= Exercise =
The lines that make up this material should each be returned exactly.

= Provided data =
--- START ---
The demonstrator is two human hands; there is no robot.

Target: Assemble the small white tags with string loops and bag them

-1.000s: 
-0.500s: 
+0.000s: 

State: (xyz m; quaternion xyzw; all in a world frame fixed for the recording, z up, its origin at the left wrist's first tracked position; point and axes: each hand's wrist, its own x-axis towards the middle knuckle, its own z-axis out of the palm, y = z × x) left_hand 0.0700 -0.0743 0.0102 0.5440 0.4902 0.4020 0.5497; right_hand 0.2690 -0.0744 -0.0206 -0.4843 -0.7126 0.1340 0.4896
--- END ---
= Exercise response =
The demonstrator is two human hands; there is no robot.

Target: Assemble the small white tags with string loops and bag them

-1.000s: 
-0.500s: 
+0.000s: 

State: (xyz m; quaternion xyzw; all in a world frame fixed for the recording, z up, its origin at the left wrist's first tracked position; point and axes: each hand's wrist, its own x-axis towards the middle knuckle, its own z-axis out of the palm, y = z × x) left_hand 0.0700 -0.0743 0.0102 0.5440 0.4902 0.4020 0.5497; right_hand 0.2690 -0.0744 -0.0206 -0.4843 -0.7126 0.1340 0.4896

Work on this exercise is complete.